- _What the task asks_
Your job is to copy the data that follows exactly, every line included.

Data extracted from a collection:
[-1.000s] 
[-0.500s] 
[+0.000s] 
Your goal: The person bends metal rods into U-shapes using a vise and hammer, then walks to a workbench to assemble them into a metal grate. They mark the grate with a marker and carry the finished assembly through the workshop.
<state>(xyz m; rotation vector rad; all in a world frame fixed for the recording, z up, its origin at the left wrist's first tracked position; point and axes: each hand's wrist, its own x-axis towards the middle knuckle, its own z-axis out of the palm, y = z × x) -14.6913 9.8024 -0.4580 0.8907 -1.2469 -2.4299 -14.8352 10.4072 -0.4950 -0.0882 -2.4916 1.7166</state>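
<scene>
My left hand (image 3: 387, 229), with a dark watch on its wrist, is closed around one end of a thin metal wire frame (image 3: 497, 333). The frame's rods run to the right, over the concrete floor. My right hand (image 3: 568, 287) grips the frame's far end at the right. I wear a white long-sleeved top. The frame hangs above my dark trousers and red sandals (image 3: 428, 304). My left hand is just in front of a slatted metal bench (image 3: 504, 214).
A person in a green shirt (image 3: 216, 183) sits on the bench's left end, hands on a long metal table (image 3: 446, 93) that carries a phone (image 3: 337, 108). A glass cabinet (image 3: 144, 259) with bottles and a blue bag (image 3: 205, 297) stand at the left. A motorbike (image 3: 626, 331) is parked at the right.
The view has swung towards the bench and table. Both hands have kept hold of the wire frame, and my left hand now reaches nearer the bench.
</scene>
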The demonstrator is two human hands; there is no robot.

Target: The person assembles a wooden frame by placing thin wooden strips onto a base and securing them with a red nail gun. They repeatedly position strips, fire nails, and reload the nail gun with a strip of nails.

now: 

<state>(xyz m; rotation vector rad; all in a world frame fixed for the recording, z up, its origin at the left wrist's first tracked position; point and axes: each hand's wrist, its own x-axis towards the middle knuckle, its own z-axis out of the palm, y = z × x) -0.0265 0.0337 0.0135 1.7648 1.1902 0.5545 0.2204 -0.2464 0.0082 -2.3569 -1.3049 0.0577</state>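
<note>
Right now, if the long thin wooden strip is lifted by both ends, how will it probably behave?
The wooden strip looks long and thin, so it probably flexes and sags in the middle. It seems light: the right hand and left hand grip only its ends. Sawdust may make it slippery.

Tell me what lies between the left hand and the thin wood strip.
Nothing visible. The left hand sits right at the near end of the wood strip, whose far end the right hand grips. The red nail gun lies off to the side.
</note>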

- _Written response_
[-1.000s] 
[-0.500s] 
[+0.000s] 
Your goal: The person bends metal rods into U-shapes using a vise and hammer, then walks to a workbench to assemble them into a metal grate. They mark the grate with a marker and carry the finished assembly through the workshop.
<state>(xyz m; rotation vector rad; all in a world frame fixed for the recording, z up, its origin at the left wrist's first tracked position; point and axes: each hand's wrist, its own x-axis towards the middle knuckle, its own z-axis out of the palm, y = z × x) -14.6913 9.8024 -0.4580 0.8907 -1.2469 -2.4299 -14.8352 10.4072 -0.4950 -0.0882 -2.4916 1.7166</state>
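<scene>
My left hand (image 3: 387, 229), with a dark watch on its wrist, is closed around one end of a thin metal wire frame (image 3: 497, 333). The frame's rods run to the right, over the concrete floor. My right hand (image 3: 568, 287) grips the frame's far end at the right. I wear a white long-sleeved top. The frame hangs above my dark trousers and red sandals (image 3: 428, 304). My left hand is just in front of a slatted metal bench (image 3: 504, 214).
A person in a green shirt (image 3: 216, 183) sits on the bench's left end, hands on a long metal table (image 3: 446, 93) that carries a phone (image 3: 337, 108). A glass cabinet (image 3: 144, 259) with bottles and a blue bag (image 3: 205, 297) stand at the left. A motorbike (image 3: 626, 331) is parked at the right.
The view has swung towards the bench and table. Both hands have kept hold of the wire frame, and my left hand now reaches nearer the bench.
</scene>
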The demonstrator is two human hands; there is no robot.

Target: The person assembles a wooden frame by placing thin wooden strips onto a base and securing them with a red nail gun. They repeatedly position strips, fire nails, and reload the nail gun with a strip of nails.

now: 

<state>(xyz m; rotation vector rad; all in a world frame fixed for the recording, z up, its origin at the left wrist's first tracked position; point and axes: each hand's wrist, its own x-axis towards the middle knuckle, its own z-axis out of the palm, y = z × x) -0.0265 0.0337 0.0135 1.7648 1.1902 0.5545 0.2204 -0.2464 0.0082 -2.3569 -1.3049 0.0577</state>
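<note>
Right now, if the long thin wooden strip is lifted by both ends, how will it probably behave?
The wooden strip looks long and thin, so it probably flexes and sags in the middle. It seems light: the right hand and left hand grip only its ends. Sawdust may make it slippery.

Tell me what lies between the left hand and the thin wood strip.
Nothing visible. The left hand sits right at the near end of the wood strip, whose far end the right hand grips. The red nail gun lies off to the side.
</note>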

The exercise requires nothing more.